Pojazd został skierowany na parking w Chodzieży, gdzie policjanci wykonali oględziny pojazdu oraz urządzenia oraz zatrzymali pilota. Mieszkaniec Łodzi, który przewoził cement, w związku z podłączeniem dodatkowego niedozwolonego urządzenia fałszującego pracę tachografu cyfrowego otrzymał zakaz dalszej jazdy pojazdem. Teraz odpowie przed sądem. Grozi mu grzywna do 5 000 złotych.

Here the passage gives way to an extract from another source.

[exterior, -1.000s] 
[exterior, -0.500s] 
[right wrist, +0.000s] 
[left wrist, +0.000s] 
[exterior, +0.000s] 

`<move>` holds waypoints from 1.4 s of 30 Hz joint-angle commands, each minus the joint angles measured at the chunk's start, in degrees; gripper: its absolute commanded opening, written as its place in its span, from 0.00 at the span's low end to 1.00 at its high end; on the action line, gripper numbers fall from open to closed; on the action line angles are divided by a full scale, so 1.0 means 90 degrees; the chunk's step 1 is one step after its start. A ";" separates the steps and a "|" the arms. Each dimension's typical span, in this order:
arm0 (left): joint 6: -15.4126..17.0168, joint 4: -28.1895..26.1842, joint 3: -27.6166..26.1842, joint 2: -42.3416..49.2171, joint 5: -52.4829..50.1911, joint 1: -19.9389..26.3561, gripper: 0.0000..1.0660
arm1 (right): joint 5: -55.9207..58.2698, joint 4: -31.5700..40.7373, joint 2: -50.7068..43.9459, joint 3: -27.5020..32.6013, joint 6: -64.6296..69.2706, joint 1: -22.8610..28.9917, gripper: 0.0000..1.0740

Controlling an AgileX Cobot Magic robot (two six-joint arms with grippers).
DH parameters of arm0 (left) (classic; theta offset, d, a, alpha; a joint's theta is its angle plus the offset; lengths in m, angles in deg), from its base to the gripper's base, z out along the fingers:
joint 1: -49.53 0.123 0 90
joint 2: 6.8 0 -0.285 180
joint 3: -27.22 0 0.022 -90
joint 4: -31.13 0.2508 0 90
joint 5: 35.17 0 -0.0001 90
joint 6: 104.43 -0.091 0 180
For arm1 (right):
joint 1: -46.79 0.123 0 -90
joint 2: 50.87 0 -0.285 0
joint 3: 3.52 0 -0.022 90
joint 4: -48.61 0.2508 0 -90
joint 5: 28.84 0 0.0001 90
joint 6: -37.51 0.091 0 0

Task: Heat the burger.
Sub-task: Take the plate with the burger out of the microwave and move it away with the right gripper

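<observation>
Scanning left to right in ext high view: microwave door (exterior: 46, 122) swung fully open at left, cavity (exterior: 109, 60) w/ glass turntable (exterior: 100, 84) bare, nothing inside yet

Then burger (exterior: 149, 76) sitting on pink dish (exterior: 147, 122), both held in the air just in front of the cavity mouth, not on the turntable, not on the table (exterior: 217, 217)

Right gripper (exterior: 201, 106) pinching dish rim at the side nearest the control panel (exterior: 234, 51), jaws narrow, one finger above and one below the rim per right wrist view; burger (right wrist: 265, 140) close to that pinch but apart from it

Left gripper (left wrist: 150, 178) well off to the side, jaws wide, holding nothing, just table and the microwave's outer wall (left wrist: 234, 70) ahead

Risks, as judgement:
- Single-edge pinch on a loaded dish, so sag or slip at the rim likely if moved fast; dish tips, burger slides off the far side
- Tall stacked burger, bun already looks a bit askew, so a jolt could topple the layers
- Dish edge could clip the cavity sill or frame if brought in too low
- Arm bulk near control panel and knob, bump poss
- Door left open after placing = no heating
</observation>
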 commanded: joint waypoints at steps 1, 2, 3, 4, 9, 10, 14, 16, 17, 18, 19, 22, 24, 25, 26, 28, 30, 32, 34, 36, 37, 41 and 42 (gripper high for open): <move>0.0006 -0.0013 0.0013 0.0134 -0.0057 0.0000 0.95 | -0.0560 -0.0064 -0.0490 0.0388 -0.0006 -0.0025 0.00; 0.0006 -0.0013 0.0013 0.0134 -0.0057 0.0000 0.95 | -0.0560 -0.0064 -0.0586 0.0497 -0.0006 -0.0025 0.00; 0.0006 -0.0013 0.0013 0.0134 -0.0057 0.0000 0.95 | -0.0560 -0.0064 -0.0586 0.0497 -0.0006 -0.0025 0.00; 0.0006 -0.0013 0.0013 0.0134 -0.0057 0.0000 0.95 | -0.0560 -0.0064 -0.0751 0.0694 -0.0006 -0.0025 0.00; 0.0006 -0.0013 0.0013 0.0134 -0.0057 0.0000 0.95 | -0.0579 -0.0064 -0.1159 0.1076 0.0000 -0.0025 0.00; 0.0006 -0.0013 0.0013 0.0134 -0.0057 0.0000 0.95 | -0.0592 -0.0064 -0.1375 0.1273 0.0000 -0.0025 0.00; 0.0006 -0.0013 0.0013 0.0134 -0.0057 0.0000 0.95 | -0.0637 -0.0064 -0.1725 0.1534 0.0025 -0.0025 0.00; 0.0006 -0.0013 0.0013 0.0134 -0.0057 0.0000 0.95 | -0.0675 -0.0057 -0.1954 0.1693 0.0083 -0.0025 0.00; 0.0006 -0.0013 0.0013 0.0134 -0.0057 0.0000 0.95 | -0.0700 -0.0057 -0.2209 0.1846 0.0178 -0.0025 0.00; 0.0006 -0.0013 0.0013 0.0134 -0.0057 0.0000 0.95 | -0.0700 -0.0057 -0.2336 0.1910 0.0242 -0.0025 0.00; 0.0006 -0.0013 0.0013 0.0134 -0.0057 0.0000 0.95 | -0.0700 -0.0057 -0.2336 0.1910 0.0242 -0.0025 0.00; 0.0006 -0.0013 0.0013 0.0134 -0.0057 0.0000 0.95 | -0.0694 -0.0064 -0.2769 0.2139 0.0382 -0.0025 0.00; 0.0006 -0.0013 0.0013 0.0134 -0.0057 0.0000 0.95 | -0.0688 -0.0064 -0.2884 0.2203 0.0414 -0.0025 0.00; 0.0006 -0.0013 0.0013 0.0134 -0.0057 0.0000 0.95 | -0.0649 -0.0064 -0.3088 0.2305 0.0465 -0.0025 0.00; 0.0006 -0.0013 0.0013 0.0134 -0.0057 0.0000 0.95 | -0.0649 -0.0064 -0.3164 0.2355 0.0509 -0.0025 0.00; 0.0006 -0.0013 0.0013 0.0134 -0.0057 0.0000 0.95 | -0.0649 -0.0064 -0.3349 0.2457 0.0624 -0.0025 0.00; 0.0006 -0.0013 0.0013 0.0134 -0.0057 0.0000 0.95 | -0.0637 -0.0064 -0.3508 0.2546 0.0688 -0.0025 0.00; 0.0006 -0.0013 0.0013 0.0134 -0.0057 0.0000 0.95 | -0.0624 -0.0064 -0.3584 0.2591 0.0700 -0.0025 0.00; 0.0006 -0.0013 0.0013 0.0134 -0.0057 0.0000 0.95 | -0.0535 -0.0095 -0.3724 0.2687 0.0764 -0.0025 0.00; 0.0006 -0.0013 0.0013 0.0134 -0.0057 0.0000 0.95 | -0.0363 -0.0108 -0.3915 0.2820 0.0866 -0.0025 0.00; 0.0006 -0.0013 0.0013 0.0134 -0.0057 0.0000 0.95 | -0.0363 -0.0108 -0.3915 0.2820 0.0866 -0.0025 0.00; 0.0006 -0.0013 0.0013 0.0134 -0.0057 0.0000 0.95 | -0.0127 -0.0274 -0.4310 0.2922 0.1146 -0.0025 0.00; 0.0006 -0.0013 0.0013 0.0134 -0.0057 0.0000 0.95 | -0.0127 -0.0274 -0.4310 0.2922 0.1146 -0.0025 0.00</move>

Oprócz tego konsekwencje finansowe poniesie pracodawca, gdyż zgodnie z obowiązującymi przepisami o transporcie drogowym, dokumenty z kontroli drogowej zostaną przekazane do Wojewódzkiego Inspektora Transportu Drogowego, który przeprowadzi postępowanie administracyjne w stosunku do nieuczciwego przewoźnika, bowiem obowiązkiem przedsiębiorcy jest takie zorganizowanie pracy kierowców, aby transport drogowy wykonywany był zgodnie z obowiązującymi przepisami prawa.

 

Owa sytuacja pokazuje, że kierowca 40-tonowego zespołu pojazdów mógł dowolnie manipulować rejestrowanym czasem i prowadzić pojazd nawet bez jakiegokolwiek odpoczynku, powodując tym samym śmiertelne zagrożenie dla pozostałych uczestników ruchu drogowego.